# Colt Defender Extractor Replacement



## Cebareii (Dec 31, 2011)

I've been shooting my Colt Defender .45 for about 2 years and had my first mechanical failure. The extractor tip that ejects the shell casing broke off. I talked with a gun smith and he provided me with a standard ejector. However, looking at the original, it has a hollowed out (concave) section that allows the Firing Spring F/P (SP56764) and the Firing Pin Plunger (p/n SP56765T) to fit into the slide. Unfortunately, the colt website is out of stock for the extractor pin (p/n SP567531W).
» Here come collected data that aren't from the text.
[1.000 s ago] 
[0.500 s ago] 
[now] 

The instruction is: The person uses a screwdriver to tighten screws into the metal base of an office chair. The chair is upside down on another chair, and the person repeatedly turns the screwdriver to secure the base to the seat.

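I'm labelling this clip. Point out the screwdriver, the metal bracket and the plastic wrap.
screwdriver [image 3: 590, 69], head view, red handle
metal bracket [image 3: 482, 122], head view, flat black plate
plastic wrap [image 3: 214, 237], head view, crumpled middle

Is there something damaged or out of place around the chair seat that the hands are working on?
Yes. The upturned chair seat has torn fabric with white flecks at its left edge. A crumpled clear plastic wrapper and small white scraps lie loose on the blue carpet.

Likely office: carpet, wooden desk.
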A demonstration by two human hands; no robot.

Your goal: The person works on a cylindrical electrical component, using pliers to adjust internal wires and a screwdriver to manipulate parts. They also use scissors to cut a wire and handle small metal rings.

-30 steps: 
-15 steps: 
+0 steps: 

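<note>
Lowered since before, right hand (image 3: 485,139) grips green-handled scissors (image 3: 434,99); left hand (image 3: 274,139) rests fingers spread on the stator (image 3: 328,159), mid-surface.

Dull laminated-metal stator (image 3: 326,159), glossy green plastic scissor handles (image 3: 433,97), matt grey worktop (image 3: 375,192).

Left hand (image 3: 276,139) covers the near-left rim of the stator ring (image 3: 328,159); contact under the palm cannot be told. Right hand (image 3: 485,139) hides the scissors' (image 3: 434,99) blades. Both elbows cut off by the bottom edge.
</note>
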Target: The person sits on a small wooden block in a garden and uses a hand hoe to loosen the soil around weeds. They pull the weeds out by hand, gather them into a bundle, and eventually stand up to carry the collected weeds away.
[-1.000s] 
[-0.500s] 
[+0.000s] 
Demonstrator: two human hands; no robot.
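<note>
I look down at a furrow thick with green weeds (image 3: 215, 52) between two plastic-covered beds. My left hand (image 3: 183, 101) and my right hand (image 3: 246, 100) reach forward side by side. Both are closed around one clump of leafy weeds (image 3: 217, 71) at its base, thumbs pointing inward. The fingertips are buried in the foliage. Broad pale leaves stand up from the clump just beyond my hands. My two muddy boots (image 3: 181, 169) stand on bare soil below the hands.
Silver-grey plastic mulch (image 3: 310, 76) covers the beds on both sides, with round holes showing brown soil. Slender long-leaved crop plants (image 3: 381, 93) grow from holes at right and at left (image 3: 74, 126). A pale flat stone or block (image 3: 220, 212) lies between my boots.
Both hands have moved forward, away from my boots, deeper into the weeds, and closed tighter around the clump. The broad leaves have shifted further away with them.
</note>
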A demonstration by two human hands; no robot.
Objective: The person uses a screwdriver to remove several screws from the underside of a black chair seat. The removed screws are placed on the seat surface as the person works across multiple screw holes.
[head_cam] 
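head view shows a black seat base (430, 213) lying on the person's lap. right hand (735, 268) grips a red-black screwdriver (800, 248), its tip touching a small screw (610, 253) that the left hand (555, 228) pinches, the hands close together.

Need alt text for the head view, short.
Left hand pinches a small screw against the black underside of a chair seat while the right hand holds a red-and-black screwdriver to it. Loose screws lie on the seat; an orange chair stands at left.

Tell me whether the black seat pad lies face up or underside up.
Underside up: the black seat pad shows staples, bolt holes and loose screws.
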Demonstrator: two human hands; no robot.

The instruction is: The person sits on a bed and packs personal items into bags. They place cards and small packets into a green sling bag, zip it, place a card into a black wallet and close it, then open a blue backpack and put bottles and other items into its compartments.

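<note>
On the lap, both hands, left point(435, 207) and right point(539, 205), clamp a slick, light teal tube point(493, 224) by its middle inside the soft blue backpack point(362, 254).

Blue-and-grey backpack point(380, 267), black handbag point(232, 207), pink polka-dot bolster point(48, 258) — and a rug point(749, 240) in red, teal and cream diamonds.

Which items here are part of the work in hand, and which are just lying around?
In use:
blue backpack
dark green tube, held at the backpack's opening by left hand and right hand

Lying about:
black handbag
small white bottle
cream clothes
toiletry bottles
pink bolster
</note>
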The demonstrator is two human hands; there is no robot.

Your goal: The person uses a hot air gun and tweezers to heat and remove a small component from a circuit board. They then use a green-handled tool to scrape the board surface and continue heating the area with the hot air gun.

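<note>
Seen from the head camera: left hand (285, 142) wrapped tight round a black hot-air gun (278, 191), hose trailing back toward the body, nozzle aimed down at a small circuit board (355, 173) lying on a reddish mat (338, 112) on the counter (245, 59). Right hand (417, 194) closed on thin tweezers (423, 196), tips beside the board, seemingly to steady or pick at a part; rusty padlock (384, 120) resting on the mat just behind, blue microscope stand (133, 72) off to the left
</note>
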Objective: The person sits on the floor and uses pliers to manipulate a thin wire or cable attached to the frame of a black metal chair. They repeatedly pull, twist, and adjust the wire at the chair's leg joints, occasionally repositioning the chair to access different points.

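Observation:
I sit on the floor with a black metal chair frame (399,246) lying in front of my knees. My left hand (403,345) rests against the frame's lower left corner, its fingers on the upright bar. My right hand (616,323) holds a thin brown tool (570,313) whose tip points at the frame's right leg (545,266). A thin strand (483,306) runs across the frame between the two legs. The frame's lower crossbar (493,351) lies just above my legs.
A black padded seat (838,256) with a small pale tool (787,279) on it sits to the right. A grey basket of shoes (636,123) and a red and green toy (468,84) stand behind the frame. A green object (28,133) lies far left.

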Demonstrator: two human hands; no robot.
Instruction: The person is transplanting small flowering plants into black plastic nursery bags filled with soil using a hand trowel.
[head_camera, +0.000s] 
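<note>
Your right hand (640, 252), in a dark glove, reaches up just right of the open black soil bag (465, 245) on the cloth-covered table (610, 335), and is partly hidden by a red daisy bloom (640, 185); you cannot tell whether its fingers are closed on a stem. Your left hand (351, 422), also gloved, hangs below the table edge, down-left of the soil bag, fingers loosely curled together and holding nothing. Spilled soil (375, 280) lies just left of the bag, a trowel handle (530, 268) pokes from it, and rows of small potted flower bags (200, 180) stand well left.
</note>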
I am hesitant to put in the standard extractor and not install the Firing pin plunger and spring and use the gun. Any thoughts out there regarding this or where to get a replacement part?


----------



## VAMarine (Dec 25, 2008)

Step 1: Call Colt

Step 2: Get RMA for warranty repair etc.

Step 3: Ship gun to Colt

Step 4: Colt fixes gun for free and you don't pay for part

Step 5: Enjoy your repaired pistol.


(Also, it's an extractor, not an ejector. The ejector is a different part mounted on the frame)


----------



## Cebareii (Dec 31, 2011)

Ohraa!

Thanks for the response and the correction. Guess I got carried away thinking one thing and writing another. I'll update my post.


----------